The term “political agreement” leaves open the question of how it is to be negotiated and accomplished. That is unclear in Lebanon as it is in France, but in the French press it is noted that the French President is appealing for a new “mandate,” a term with specific historical significance in French colonial tradition. That is topped by the appearance of an online petition, calling out the failure of Lebanese institutions and calling for a French 10-year mandate that leaves no room for a misunderstanding of the term. In this line of argument, a French mandate appears as “the best” if not the only option.
If so, this would be an echo of the Lebanese colonial past that took place in 1916 under the Sykes-Picot agreement that divided the Middle East in spheres of influence between two colonial powers, with Lebanon and Syria coming into French orbit. This status quo was formalised by the League of Nations in 1920, which turned Syria and Lebanon into French protectorates, an arrangement that lasted until 1943. This also meant that France was the driving force of institutional development in the region, financially, militarily, and diplomatically.
For the moment, a new French mandate is only a hypothesis since Emmanuel Macron has limited his appeal to the question of limited political reforms, albeit addressing “the people” and specifically revoking his trust in their “representatives.” That signals a hardline position in the negotiation that France obviously has with the Lebanese political class and was evidence during President Macron’s visit to Lebanon in early August and his successive meetings with the main political stakeholders: Michel Aoun (President of Lebanon) and Hassan Nasrallah (the leader of the Hezbollah movement).
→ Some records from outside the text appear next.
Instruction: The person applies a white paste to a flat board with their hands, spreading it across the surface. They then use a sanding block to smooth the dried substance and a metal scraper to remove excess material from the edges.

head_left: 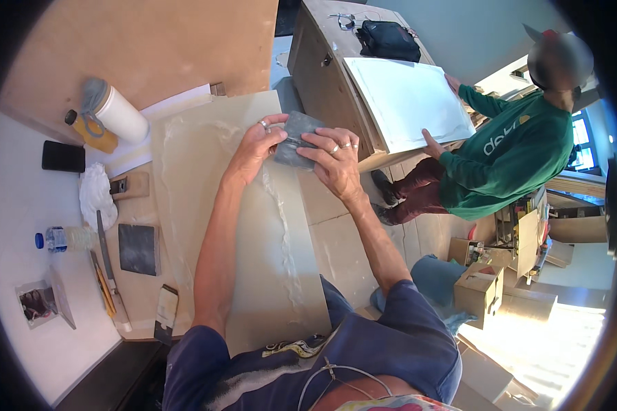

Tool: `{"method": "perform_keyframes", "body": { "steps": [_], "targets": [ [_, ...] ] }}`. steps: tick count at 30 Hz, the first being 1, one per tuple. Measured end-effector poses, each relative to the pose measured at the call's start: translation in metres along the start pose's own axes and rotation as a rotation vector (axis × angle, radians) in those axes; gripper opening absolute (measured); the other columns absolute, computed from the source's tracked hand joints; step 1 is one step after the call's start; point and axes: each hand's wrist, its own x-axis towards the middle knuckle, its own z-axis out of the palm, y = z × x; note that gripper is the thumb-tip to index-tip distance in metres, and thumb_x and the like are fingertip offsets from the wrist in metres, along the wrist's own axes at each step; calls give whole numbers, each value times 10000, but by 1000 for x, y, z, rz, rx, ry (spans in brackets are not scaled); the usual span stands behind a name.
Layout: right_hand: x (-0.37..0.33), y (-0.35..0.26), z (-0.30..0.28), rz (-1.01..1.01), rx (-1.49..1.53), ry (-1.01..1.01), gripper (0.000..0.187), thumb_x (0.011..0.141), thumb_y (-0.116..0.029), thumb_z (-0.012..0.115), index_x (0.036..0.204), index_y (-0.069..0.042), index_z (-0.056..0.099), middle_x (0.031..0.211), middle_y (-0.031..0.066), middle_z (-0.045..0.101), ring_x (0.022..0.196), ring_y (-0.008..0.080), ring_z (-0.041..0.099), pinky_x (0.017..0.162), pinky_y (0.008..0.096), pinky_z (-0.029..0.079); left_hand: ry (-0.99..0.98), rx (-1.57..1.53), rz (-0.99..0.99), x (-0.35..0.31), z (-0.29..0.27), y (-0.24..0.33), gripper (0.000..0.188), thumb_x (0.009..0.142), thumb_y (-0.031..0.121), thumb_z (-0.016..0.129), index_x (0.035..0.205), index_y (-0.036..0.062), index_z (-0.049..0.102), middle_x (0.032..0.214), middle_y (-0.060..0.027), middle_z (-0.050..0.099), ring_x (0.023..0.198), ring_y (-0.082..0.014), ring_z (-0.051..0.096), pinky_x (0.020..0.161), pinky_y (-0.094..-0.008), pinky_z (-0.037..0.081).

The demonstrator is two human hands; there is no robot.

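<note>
Both my hands are raised over the far right part of a large pale board, at a flat, dark grey, squarish piece [296, 156] with lighter smudges; its material is unclear. My left hand [256, 145] pinches its left edge between thumb and fingers. Across its right side lie the ringed fingers of my right hand [336, 159], gripping it. Beneath my arms, the board [260, 274] carries whitish, wet-looking streaks along its right side and far end. A similar dark square [139, 249] lies on the table to the left.
Left of the board are a wooden hand plane [130, 185], a crumpled white cloth [97, 195], a water bottle [65, 238], long tools [108, 274], a yellow bottle [92, 131] and a white cylinder [120, 113]. A person in green [511, 154] handles a white panel [411, 103]. Cardboard boxes [478, 288] stand right.
</note>
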Motion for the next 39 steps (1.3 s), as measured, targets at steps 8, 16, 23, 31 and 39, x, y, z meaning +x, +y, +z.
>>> {"method": "perform_keyframes", "body": {
  "steps": [8,16,23,31,39],
  "targets": [
    [-3,-4,11,146,136,65,246,767,3,778,975,-125,745,1172,8,722,1122,223,635,998,434,434,-35,219,3,0,-2,-7,194,941,166,751,1062,69,634,951,1,646,917,-105,624,852,-297,525],
    [3,-33,29,601,276,280,205,958,-153,761,964,29,667,1293,160,522,1060,280,590,909,409,507,-91,337,-3,0,1,-2,141,964,139,718,1050,42,662,1031,-66,715,967,-145,700,881,-322,564],
    [-1,-26,37,846,684,402,176,1000,-160,725,979,11,691,1121,95,612,920,146,600,776,309,511,-155,153,18,-4,3,3,197,1002,215,711,1045,29,664,1068,-63,723,995,-177,710,995,-350,573],
    [-5,-18,36,876,607,359,176,996,-154,737,982,13,682,1047,48,626,850,104,572,738,284,494,-185,238,25,1,4,-8,170,1015,191,702,1044,28,665,1049,-74,730,1016,-224,757,946,-345,597],
    [-3,-17,44,986,891,408,233,1008,-207,737,957,11,672,868,11,627,772,71,538,679,243,453,-32,398,143,7,4,-25,145,1019,120,673,957,1,619,912,-50,705,874,-176,764,751,-272,593]
  ]
}}
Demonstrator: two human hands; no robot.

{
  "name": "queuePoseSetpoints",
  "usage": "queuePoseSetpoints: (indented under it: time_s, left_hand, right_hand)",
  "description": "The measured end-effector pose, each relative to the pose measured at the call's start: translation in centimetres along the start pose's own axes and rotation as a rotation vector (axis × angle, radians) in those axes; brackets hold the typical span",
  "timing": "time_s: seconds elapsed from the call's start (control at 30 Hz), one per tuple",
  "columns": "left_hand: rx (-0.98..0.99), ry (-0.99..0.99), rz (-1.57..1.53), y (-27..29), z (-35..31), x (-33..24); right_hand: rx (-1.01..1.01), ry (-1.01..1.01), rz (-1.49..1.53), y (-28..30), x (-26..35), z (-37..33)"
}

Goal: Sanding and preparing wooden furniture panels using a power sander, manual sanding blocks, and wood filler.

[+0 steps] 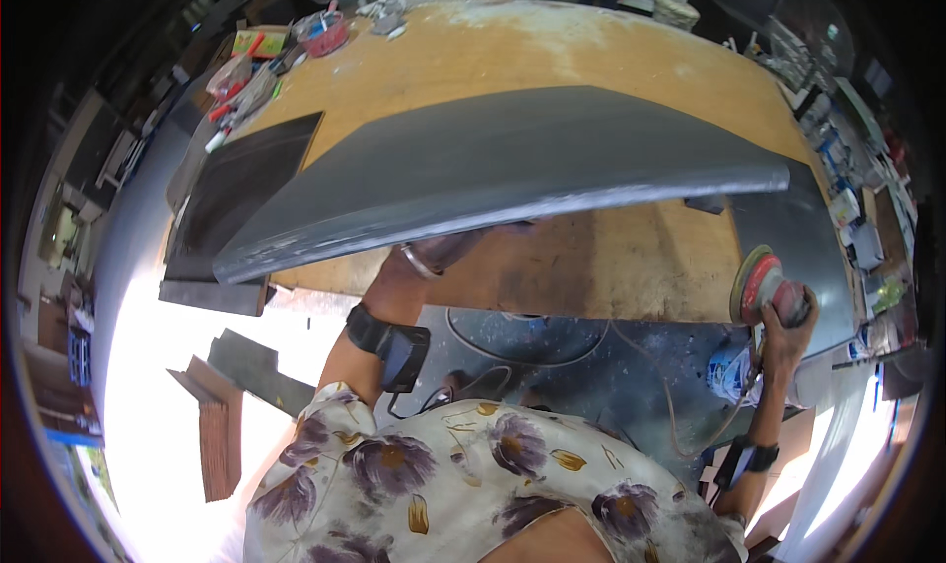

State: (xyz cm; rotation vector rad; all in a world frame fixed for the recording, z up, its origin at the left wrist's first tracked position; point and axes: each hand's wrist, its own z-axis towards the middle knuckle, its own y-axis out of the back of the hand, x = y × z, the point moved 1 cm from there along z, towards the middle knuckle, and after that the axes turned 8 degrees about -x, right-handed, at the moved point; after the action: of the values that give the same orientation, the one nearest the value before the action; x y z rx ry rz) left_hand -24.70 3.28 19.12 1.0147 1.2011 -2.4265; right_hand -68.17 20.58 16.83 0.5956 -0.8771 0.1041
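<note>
The right hand (791, 329) is wrapped around a red sander (767, 285), whose disc stands on edge, facing toward the left hand. The sander is clear of the grey panel (512, 164).

The left hand (455, 250) reaches beneath the panel's near edge, palm side hidden; whether its fingers are clenched on the panel or only prop it up cannot be told. The panel lies above and ahead of this hand, stretching out to both sides of it, tilted, with its near edge raised over the wooden table (473, 46). A bangle (421, 260) circles the left wrist.

Just beyond the right hand, a dark sheet (796, 243) covers that end of the table. Between the hands, nearer the right one, a small dark block (706, 205) shows below the panel's edge. Left of the left hand, dark boards (241, 184) lie partly under the panel. Far ahead of that hand stands a red basket (323, 36). Below the right hand, toward the left, is a bucket (728, 371); well below and left of the left hand, folded cardboard (219, 440).
</note>
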Motion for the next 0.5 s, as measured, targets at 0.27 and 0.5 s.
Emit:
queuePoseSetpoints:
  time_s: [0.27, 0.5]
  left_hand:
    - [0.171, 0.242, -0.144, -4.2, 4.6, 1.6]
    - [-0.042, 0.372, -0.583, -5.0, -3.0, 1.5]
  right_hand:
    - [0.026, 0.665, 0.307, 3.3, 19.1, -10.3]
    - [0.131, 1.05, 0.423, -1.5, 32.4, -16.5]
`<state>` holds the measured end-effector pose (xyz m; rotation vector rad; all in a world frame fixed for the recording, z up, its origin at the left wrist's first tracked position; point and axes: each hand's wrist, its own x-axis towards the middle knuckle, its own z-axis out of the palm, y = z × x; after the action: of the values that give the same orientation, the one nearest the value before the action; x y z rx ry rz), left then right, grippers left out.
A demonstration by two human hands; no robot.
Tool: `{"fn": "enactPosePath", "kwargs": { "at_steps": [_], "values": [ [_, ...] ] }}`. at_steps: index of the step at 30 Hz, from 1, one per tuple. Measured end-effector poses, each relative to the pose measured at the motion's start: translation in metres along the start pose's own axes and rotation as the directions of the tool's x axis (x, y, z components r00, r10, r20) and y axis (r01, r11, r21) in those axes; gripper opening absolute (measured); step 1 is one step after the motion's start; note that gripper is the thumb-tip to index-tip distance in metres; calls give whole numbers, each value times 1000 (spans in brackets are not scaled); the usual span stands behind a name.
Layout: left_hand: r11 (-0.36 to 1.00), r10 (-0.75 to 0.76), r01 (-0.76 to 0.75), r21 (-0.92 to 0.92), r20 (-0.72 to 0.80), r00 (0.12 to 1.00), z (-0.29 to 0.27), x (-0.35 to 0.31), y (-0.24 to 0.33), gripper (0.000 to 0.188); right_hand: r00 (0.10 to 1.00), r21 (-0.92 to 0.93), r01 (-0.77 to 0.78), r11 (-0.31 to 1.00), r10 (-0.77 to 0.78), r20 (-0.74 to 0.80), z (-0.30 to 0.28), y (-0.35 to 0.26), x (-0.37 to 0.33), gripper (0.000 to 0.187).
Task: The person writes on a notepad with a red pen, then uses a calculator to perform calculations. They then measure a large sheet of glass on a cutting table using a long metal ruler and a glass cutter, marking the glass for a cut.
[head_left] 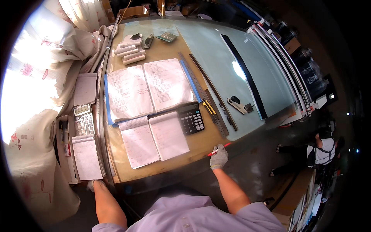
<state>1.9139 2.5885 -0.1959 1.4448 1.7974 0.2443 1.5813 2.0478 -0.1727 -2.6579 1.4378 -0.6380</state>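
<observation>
My right hand (220, 157), in a light knitted glove, is closed round a red pen (225, 145) at the table's near edge. At the lower left, my gloved left hand (92, 185) is by the near end of a spiral notepad (86, 156); its fingers are mostly hidden. Two more notepads, a left one (140, 144) and a right one (169, 135), lie side by side at the middle of the table. Behind them a large ledger (129, 91) lies open, its pages covered in handwriting. A black calculator (192, 120) is partly under the right notepad.
A white calculator (84, 121) and a narrow box (70, 170) are at the left beside a curtain (29, 116). A yellow cutter knife (209, 107), metal ruler (193, 73), dark strips and a stapler (236, 104) lie rightward. A person (322, 150) is at the far right.
</observation>
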Motion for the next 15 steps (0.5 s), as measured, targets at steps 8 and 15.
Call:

Moreover, France has a vested interest in the eastern Mediterranean region that goes beyond French education and embraces a particular geopolitical and geo-strategic worldview. The objective of France is to find its legitimate place in the heart of the Levant, countering Turkish neo-Ottoman and “Silk Road” Chinese ambitions, particularly as the region is expected to explore new oil and gas reserves. But the situation is further complicated as this new French positioning is negotiated amidst tension with the United States over relations with Iran, perceived as the main supporter of Hezbollah, a movement with a powerful parastate within Lebanon.
Lebanon specialists, such as Hélène de Champchesnel, suggest that a French mandate would not in reality constitute a “restoration” of colonialism as the country has only been a historical “protectorate.”. President Emmanuel Macron’s initiative is one painted as the chance for a “restart” that does not have a neo-colonial aspect. But how this narrative will be handled is a key concern as President Macron prepares for his second visit on September 1st.
Meanwhile, France is sending military equipment to Lebanon and Beirut has recently authorised the presence of French troops in what is framed as a “train and equip mission.” One way or another, no one doubts that Paris is positioning itself to play a role in continuing to define the future of the country and the region’s security.